→ DATA EXCERPTS
::::::::
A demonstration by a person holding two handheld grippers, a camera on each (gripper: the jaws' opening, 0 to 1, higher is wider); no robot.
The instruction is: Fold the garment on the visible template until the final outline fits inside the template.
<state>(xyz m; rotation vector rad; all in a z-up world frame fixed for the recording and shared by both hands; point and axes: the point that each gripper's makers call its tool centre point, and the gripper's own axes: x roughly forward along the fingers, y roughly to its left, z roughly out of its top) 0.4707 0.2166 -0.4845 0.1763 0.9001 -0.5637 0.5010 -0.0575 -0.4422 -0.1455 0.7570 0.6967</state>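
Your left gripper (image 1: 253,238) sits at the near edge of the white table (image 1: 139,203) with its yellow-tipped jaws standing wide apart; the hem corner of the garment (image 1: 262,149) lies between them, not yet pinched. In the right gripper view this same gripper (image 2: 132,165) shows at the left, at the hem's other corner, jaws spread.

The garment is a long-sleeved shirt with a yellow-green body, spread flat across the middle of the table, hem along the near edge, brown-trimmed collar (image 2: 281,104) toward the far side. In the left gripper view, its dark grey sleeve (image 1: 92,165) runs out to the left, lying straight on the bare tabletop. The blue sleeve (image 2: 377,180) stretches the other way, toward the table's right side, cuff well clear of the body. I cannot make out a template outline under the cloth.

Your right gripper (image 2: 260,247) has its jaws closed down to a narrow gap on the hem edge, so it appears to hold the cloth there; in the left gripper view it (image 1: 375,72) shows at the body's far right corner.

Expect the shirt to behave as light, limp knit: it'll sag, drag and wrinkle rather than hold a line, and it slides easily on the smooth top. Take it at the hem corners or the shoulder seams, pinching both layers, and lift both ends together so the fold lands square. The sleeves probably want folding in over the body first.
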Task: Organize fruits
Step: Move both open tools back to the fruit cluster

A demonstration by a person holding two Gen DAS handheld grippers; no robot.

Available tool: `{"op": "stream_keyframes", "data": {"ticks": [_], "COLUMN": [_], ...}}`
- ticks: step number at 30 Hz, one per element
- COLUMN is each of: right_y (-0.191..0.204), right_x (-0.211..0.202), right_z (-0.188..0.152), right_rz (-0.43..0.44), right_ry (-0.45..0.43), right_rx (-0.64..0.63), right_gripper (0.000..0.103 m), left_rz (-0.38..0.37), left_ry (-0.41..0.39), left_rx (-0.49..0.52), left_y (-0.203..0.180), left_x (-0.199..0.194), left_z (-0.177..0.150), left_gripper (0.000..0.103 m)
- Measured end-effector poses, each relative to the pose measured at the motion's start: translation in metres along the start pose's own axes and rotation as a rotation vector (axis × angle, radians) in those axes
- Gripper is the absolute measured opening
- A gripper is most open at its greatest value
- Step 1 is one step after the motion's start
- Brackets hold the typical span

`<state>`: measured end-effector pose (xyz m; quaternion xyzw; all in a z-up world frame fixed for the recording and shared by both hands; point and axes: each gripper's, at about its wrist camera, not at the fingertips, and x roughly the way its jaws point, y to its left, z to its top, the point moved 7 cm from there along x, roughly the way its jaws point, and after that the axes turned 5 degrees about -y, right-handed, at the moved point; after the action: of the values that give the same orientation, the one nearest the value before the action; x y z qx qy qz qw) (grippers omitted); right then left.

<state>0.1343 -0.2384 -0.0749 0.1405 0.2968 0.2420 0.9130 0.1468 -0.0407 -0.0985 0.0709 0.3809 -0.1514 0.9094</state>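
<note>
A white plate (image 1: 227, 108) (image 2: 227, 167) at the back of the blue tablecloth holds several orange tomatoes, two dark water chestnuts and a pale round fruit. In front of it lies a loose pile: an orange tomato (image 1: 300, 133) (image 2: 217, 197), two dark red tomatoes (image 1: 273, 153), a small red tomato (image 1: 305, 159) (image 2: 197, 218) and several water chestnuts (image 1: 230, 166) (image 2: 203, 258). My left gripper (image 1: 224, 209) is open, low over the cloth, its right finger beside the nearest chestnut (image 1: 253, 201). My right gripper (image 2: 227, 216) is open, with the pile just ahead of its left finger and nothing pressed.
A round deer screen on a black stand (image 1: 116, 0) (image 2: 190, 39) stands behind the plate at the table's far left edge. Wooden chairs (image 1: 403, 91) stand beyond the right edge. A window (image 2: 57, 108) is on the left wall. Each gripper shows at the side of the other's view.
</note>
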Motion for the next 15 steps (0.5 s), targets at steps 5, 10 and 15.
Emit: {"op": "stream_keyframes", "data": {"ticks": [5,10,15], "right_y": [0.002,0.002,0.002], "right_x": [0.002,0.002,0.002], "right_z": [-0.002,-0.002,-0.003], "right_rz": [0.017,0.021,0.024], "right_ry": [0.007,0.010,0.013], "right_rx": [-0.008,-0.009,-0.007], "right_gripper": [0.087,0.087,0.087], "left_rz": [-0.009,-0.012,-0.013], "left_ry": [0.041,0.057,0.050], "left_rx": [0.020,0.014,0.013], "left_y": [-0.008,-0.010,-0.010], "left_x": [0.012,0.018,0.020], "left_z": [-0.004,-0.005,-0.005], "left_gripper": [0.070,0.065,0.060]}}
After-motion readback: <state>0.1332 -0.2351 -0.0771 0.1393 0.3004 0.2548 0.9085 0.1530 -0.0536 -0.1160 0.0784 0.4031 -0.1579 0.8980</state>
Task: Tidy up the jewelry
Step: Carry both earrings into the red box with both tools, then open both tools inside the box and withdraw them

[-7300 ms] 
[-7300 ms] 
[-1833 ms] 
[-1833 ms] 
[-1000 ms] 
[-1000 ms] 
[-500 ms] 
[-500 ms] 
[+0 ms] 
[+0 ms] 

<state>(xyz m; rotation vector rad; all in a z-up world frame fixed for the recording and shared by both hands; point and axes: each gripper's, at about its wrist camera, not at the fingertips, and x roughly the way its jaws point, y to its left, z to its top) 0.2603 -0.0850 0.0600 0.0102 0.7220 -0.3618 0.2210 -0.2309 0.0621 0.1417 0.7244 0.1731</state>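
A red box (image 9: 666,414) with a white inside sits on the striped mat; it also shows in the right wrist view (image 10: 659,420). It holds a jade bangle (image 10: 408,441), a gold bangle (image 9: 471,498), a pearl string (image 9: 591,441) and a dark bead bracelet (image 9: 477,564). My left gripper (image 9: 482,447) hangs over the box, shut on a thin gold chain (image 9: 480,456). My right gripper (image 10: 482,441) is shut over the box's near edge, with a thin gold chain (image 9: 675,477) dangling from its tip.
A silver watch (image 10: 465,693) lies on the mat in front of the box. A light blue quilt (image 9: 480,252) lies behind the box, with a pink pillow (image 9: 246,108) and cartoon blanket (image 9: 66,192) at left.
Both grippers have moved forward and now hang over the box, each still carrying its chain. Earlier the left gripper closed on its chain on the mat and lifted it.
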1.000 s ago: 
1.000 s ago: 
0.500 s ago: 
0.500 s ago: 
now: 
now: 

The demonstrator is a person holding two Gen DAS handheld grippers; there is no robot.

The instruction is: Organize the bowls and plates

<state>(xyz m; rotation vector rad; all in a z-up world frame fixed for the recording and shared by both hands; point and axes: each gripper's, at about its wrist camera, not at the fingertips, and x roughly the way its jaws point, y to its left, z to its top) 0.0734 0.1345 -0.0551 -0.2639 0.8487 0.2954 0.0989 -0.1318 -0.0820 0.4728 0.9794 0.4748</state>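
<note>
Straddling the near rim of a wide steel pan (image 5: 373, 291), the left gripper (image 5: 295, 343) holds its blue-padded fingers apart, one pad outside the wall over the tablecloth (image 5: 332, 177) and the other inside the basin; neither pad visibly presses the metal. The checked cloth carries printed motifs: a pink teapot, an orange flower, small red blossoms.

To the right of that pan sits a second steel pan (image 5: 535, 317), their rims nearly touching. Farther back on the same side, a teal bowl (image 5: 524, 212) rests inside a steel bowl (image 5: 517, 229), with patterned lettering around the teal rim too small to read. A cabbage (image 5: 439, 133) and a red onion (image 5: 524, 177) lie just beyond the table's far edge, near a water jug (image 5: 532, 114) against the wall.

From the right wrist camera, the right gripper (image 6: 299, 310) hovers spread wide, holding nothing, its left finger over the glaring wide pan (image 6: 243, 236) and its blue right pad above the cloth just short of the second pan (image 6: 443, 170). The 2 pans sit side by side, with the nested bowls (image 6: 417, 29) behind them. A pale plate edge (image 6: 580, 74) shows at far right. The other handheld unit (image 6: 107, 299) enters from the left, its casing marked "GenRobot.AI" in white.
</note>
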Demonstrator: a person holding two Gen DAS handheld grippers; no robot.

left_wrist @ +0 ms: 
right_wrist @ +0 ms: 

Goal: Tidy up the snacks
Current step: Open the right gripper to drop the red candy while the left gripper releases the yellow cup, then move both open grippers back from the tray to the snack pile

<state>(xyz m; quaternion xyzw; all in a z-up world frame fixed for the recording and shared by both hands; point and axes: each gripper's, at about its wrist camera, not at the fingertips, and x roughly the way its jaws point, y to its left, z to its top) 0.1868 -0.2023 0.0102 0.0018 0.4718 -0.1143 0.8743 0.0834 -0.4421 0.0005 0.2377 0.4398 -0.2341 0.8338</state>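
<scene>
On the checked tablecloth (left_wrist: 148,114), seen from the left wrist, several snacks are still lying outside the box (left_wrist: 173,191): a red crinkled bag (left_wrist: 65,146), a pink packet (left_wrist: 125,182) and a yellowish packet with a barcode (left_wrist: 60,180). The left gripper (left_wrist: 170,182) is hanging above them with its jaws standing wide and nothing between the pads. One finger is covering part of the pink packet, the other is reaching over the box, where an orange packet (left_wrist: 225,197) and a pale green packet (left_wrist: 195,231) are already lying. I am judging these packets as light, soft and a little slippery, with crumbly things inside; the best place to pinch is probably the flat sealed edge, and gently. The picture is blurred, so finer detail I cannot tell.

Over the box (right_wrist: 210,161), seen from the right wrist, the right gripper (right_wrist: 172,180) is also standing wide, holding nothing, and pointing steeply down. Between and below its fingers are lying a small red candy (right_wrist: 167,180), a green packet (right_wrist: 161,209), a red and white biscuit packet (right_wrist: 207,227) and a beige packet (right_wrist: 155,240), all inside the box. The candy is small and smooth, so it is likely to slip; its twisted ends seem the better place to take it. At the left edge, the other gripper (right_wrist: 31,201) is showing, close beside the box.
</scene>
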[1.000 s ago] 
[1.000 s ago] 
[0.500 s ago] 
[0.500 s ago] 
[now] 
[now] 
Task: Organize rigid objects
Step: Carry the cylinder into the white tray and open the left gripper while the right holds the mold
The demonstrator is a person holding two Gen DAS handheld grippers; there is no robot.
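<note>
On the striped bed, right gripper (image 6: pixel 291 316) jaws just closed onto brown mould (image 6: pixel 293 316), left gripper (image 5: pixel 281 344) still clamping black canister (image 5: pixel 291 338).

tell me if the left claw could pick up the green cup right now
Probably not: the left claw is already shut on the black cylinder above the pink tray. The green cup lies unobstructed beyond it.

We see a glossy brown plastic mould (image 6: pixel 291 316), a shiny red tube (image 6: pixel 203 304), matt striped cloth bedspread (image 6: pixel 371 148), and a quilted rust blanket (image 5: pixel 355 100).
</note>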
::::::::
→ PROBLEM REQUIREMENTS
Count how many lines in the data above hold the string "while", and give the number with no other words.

→ OUTPUT OF THE TASK
2